Funciones y relaciones
En los Capítulos 6, 7 y 9 perfilamos con algún detalle cómo las funciones y
relaciones deberán transformarse dentro y fuera de la escuela. En este capítulo ya
hemos sugerido una relación absolutamente distinta entre los docentes y los
estudiantes. Sin embargo, podríamos ir más lejos y sugerir que las estructuras
organizativas que definen las diferentes funciones deberán ser examinadas de
nuevo. ¿Necesitan las escuelas directores? ¿Podrían las escuelas funcionar de
manera eficaz mediante la colaboración del personal? Aunque seamos escépticos,
son cuestiones que merece la pena considerar.
¿Es la función del subdirector relevante? Ha habido numerosos experimentos
realizados con éxito en los que las funciones organizativas, administrativas y
disciplinarias de los subdirectores habían sido trasladadas con cierto éxito.
¿Necesitan las escuelas asesores de orientación especializados o podrían otros
profesionales asumir esta función? ¿Es ésta una tarea que podría ser
subcontratada? ¿Necesitamos responsables de departamento que se ocupen de los
reducidos intereses de una asignatura? En muchas escuelas esta estructura va en
contra de la colaboración y de la cohesión y promueve la balcanización (Hargreaves,
1994a). Desde nuestro punto de vista, toda esta estructura podría ser remodelada de
forma espectacular. Un enfoque más inteligente sería asignar individuos para aportar
su liderazgo en varios objetivos escolares o iniciativas del sistema dentro de la
escuela. Estos nombramientos durarían tanto como el proyecto y tendrían una fecha
de finalización. Las remuneraciones por responsabilidad, que ahora llegan
directamente a la gente como parte del salario, podrían pasar directamente a la
escuela para que ésta decidiera cómo sería necesario apoyar el liderazgo en la
escuela.
Las respuestas a las preguntas que hemos lanzado pueden encontrarse
únicamente en los contextos escolares individuales. Nuestra intención es hacernos
unas cuantas preguntas del tipo: -¿Qué tal si...?». Una lectura superficial de los
estudios existentes y de otras publicaciones sobre educación indica que la
concepción cambiante de la enseñanza y del aprendizaje que hemos descrito como
un paradigma de aprendizaje emergente no es un capricho pasajero.
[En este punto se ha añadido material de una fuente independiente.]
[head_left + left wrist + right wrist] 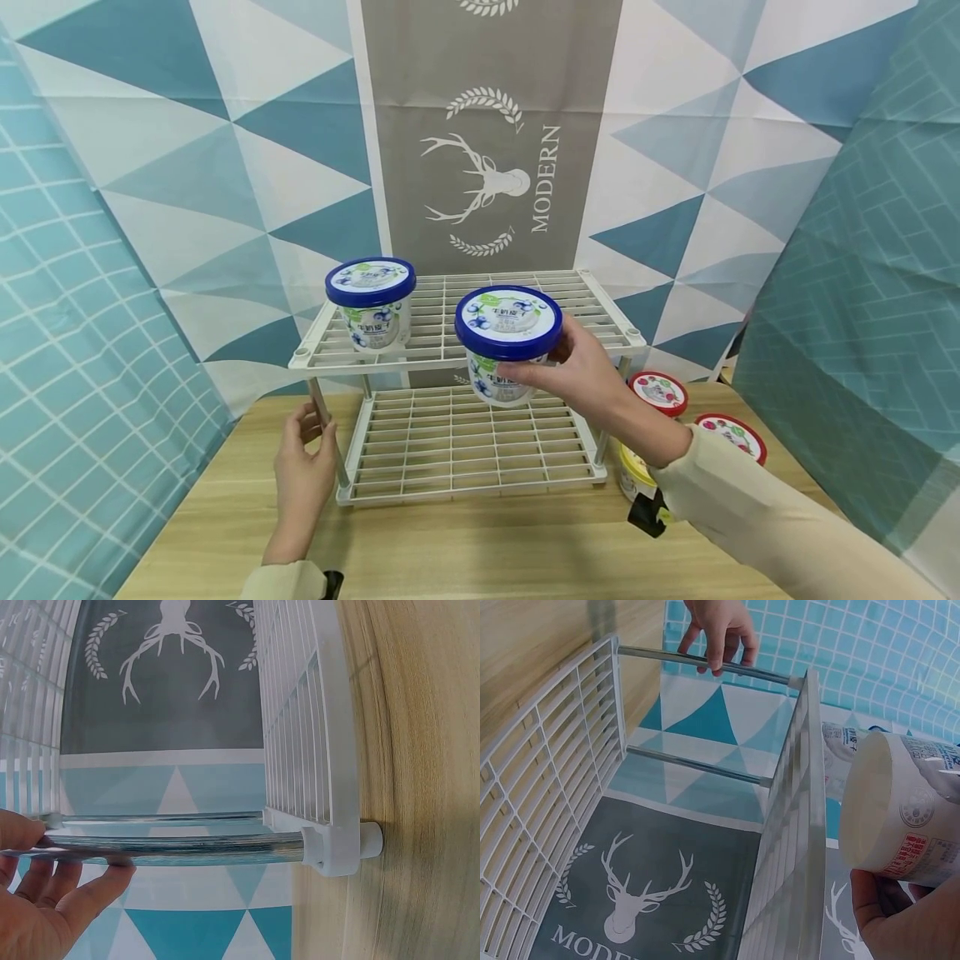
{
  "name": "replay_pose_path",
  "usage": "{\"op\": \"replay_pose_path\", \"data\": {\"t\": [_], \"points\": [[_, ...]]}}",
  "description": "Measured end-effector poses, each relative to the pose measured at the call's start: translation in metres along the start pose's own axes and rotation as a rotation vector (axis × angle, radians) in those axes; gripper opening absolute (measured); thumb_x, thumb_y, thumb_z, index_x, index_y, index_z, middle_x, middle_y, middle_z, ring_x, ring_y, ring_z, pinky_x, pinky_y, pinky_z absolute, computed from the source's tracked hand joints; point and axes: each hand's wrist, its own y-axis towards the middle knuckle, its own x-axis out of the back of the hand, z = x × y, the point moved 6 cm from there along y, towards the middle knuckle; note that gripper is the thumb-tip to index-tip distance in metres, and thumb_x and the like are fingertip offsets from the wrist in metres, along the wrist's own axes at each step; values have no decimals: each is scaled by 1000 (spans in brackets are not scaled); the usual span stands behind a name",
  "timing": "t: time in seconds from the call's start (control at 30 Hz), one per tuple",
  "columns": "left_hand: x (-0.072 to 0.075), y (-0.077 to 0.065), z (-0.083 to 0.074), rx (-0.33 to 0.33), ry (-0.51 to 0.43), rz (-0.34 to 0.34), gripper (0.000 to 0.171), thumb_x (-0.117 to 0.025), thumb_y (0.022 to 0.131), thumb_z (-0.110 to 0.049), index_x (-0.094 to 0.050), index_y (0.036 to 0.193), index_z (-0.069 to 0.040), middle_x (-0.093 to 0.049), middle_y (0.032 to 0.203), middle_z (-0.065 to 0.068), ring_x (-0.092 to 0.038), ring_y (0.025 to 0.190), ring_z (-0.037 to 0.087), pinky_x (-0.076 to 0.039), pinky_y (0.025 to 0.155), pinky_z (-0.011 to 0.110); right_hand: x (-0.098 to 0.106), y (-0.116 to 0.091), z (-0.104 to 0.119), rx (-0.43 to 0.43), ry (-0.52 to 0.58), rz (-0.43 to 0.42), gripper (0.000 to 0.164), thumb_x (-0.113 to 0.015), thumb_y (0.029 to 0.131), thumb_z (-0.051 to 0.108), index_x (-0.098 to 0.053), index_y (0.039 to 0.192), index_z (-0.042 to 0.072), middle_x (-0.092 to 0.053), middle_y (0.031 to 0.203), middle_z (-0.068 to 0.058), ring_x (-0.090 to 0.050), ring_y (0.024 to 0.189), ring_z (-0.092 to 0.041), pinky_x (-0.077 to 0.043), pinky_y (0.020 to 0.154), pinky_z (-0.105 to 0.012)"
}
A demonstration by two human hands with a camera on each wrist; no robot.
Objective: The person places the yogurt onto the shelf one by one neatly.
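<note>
My right hand (588, 379) grips a white tub (491, 382) with a blue lid and printed blueberries. It is upright, raised in front of the upper shelf (577, 312) of a white wire rack. In the right wrist view the tub's pale base (866, 802) faces the camera, fingers (877, 904) below it. A matching blue-lidded tub (375, 329) stands on the upper shelf's left end. My left hand (303, 467) holds the rack's front left metal post (195, 847) between thumb and fingers, just under the upper shelf.
The lower shelf (465, 487) sits low over the wooden table (450, 550). Right of the rack stand two red-lidded tubs (658, 392) and a yellow-lidded tub (633, 483), partly behind my right forearm. A patterned cloth (487, 183) hangs behind, with tiled sheets on both sides.
</note>
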Motion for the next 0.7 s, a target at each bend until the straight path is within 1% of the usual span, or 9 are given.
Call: {"op": "replay_pose_path", "data": {"t": [0.27,0.5,0.7], "points": [[0,-1,1,1,0,2,36,-55,92,-3,-45,126,0,-59,112,21,-60,100,35,-54,73,32,-1,1,4,33,13,14,71,-75,78,17,-37,138,14,-51,133,-10,-54,118,-29,-49,94,-42],[-1,0,1,15,0,17,37,-54,93,-4,-43,127,0,-58,114,22,-60,102,36,-54,74,38,-1,3,5,25,15,14,72,-76,78,17,-36,138,15,-51,133,-9,-54,118,-28,-49,94,-41],[-1,0,1,5,15,15,38,-54,93,-5,-42,128,1,-58,115,24,-60,102,37,-54,74,43,-1,5,8,33,26,14,70,-76,78,17,-38,137,15,-52,132,-8,-55,119,-27,-49,94,-41]]}}
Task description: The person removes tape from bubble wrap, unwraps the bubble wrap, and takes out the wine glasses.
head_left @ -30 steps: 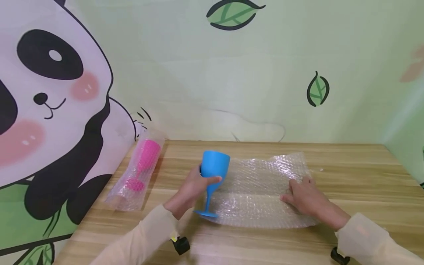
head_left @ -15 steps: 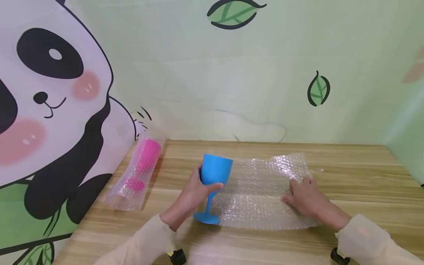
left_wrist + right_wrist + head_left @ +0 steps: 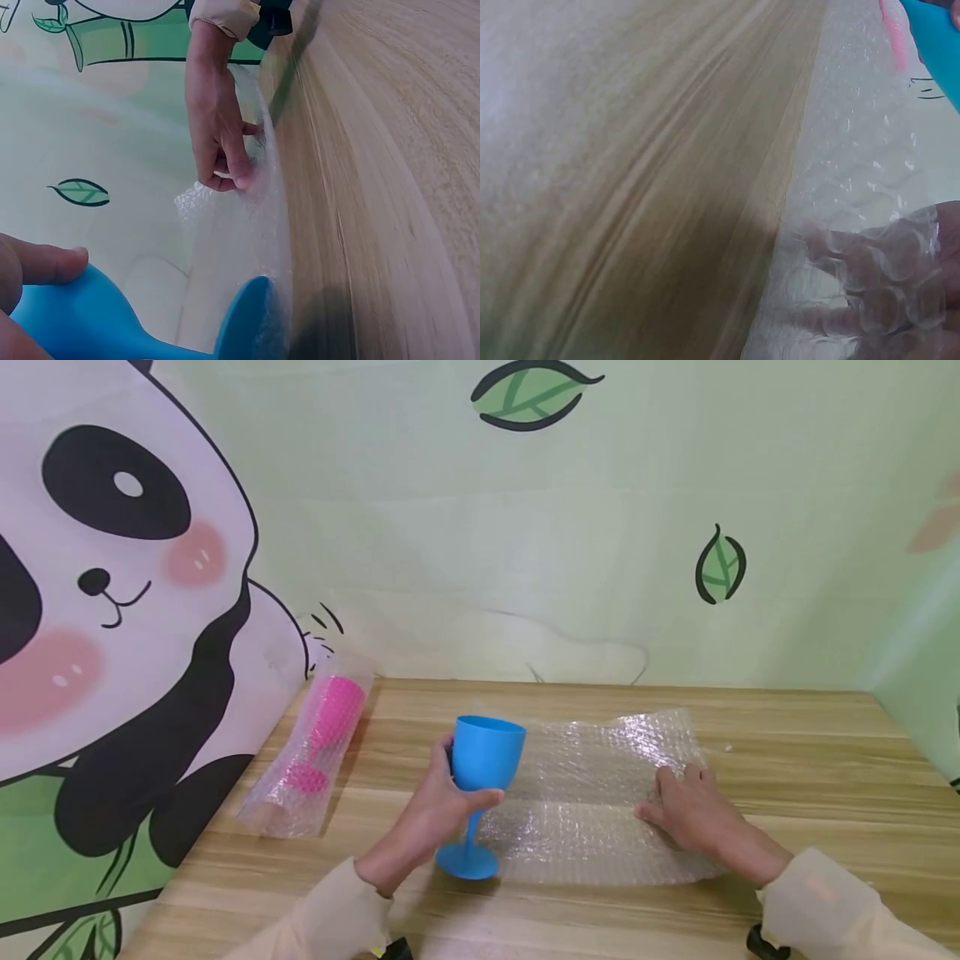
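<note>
My left hand (image 3: 427, 814) grips the bowl of a blue goblet (image 3: 489, 756), thumb across its near side. The goblet is upright, with its foot (image 3: 467, 861) by the left end of a sheet-like piece of bubble wrap (image 3: 585, 793). I cannot tell whether the foot touches the table. At the wrap's right end, my right hand (image 3: 693, 814) pinches the plastic with curled fingers. The right wrist view shows those fingers (image 3: 832, 319) through the bubbles. Close up in the left wrist view are the goblet's bowl (image 3: 82, 319) and stem.
A pink goblet (image 3: 330, 718) wrapped in bubble wrap lies at the table's left side. The wooden table (image 3: 825, 760) ends against a wall (image 3: 600, 527) printed with a panda and leaves. A tiny clear scrap (image 3: 727, 747) lies right of the wrap.
My left hand has brought the blue goblet slightly down and nearer, and its slight tilt has lessened. My right hand and the bubble wrap have hardly moved.
</note>
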The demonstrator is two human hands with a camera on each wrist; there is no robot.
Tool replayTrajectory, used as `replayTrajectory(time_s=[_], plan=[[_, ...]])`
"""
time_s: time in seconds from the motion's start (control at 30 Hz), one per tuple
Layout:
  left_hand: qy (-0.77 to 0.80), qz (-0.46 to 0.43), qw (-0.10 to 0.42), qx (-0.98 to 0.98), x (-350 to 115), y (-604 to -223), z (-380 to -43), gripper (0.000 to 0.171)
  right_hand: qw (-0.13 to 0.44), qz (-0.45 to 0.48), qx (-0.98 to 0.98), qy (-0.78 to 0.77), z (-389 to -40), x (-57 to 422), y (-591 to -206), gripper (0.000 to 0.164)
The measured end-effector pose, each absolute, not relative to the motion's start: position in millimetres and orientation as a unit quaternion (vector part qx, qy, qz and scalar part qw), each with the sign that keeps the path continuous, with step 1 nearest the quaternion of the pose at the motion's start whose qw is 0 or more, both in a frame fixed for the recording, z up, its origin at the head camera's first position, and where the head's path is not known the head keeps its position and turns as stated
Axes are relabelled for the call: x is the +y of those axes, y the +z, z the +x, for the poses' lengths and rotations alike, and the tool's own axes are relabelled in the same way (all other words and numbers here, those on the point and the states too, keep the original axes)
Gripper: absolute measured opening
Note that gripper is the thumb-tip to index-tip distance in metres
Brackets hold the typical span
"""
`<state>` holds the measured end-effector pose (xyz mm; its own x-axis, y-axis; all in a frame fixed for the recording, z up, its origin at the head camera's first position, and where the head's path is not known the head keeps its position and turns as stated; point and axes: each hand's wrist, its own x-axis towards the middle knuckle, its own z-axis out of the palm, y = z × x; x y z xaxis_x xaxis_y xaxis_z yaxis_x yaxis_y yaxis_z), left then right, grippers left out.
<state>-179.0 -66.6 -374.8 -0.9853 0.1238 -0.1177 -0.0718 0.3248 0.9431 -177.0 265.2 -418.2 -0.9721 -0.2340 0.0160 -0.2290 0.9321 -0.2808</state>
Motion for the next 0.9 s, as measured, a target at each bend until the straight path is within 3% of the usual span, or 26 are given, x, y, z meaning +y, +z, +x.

El enfoque de -
la piedra en el riñón» no funcionará. Ahora es el momento de empezar a examinar
nuestra estructura, políticas y procedimientos de escuela y de preguntarnos »¿Qué
tal si?».
Conclusión
«Cambiar nuestras escuelas» lanza la pregunta inicial, «¿con qué objetivo?»
En este capítulo intentamos responder esa pregunta demostrando la centralidad del
proceso de enseñanza y aprendizaje. Al hacerlo, proponemos responder a algunas
de nuestras preguntas del tipo «¿Qué tal si?» al sugerir algunas posibles
consecuencias del paradigma de aprendizaje emergente para las escuelas. Los
centros, sin embargo, no están aislados; forman parte de un sistema ecológico más
amplio que consta de muchos participantes. Estos participantes tienen la posibilidad
de convertirse en socios poderosos o en adversarios que consumen nuestro tiempo.
En el siguiente capítulo desarrollaremos la «necesidad de colaboraciones».